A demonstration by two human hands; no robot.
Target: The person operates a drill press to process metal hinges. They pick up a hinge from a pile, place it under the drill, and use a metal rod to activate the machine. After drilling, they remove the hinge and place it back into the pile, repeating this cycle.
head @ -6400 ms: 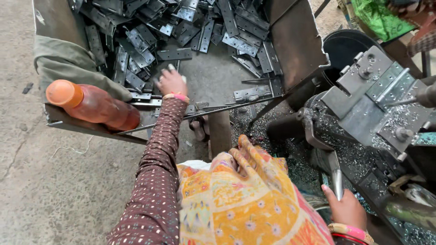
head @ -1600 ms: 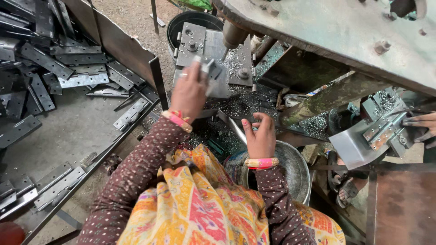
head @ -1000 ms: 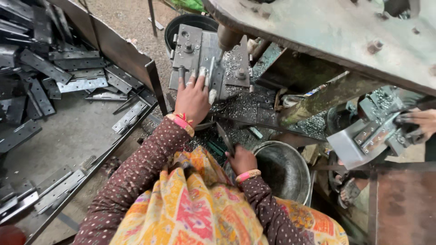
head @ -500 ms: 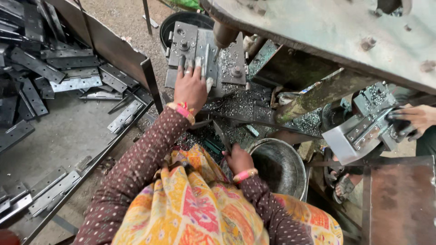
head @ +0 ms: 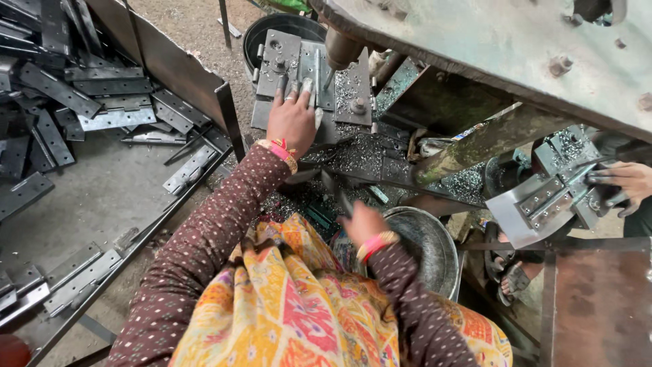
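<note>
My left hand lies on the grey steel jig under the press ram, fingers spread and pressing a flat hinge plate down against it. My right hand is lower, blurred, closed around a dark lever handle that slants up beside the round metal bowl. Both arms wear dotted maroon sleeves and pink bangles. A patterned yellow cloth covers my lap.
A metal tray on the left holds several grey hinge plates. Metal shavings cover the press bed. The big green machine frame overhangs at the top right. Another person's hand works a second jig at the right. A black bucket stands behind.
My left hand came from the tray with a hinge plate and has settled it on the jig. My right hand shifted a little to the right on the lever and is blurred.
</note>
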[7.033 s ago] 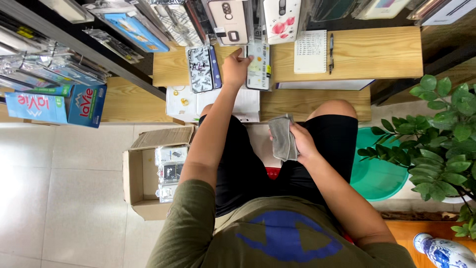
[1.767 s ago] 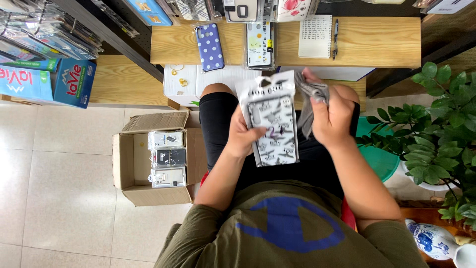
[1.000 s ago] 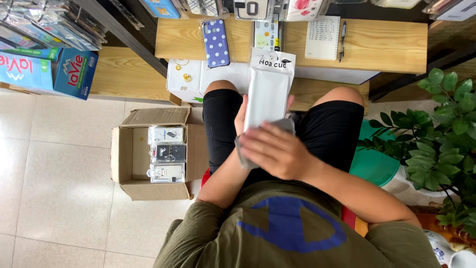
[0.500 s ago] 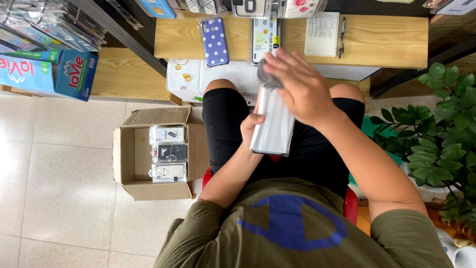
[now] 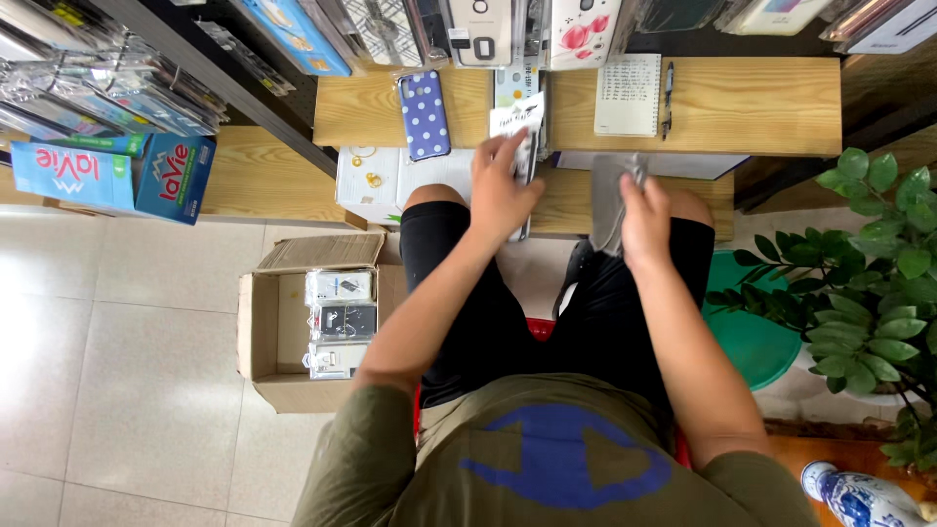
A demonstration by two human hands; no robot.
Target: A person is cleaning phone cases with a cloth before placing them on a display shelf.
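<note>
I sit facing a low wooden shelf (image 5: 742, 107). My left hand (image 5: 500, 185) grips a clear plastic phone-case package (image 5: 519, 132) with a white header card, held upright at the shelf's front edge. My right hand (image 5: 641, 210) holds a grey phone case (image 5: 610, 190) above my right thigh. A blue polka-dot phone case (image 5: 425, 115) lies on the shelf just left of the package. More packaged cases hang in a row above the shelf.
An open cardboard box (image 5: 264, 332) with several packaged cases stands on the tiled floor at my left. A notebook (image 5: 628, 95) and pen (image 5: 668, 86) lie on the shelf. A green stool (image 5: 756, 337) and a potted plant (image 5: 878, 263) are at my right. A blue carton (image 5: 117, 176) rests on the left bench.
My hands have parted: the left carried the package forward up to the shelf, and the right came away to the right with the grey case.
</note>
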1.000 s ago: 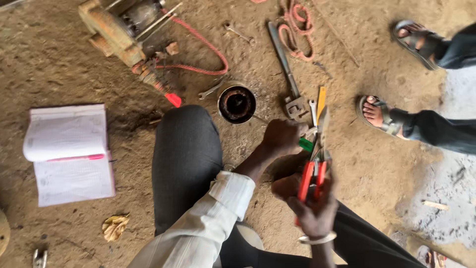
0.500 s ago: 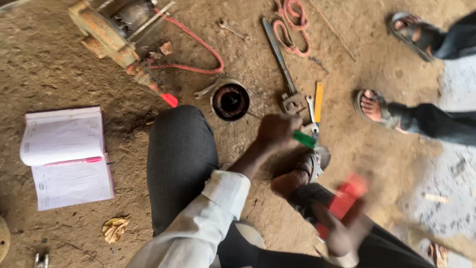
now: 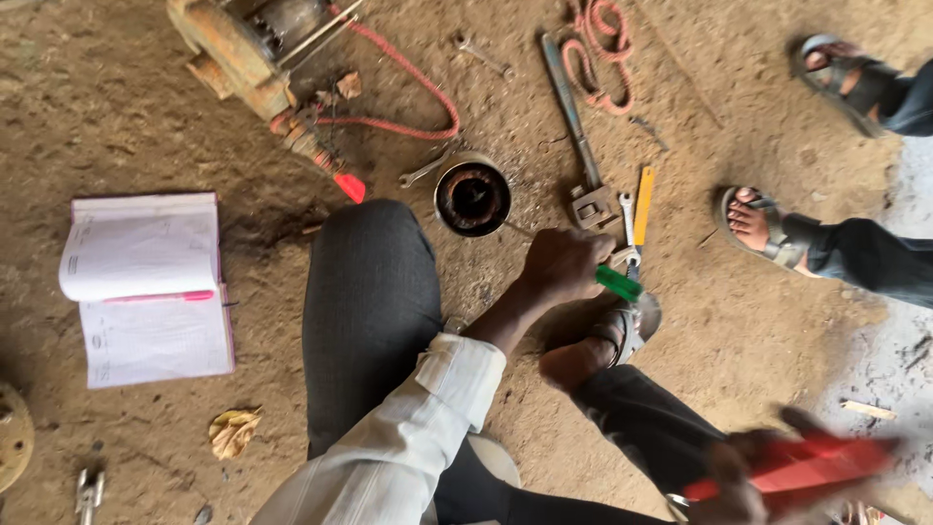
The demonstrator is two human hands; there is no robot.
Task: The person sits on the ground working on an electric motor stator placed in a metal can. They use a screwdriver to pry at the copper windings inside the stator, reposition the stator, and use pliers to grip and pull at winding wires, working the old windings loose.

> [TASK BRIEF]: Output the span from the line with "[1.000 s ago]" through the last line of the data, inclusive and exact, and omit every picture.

> [ANSWER AREA]:
[1.000 s ago] 
[0.500 s ago] 
[now] 
A demonstration by two human hands; no robot.
Target: A person is cleaning phone cases with a cloth before placing them on a display shelf.
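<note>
I sit facing a low wooden shelf (image 5: 742, 107). My left hand (image 5: 500, 185) grips a clear plastic phone-case package (image 5: 519, 132) with a white header card, held upright at the shelf's front edge. My right hand (image 5: 641, 210) holds a grey phone case (image 5: 610, 190) above my right thigh. A blue polka-dot phone case (image 5: 425, 115) lies on the shelf just left of the package. More packaged cases hang in a row above the shelf.
An open cardboard box (image 5: 264, 332) with several packaged cases stands on the tiled floor at my left. A notebook (image 5: 628, 95) and pen (image 5: 668, 86) lie on the shelf. A green stool (image 5: 756, 337) and a potted plant (image 5: 878, 263) are at my right. A blue carton (image 5: 117, 176) rests on the left bench.
My hands have parted: the left carried the package forward up to the shelf, and the right came away to the right with the grey case.
</note>
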1.000 s ago: 
0.500 s ago: 
now: 
The demonstrator is two human hands; there is no robot.
Task: The person sits on the ground working on an electric motor stator placed in a metal can. They use a screwdriver to pry at the copper windings inside the stator, reposition the stator, and use pliers to grip and pull at winding wires, working the old windings loose.

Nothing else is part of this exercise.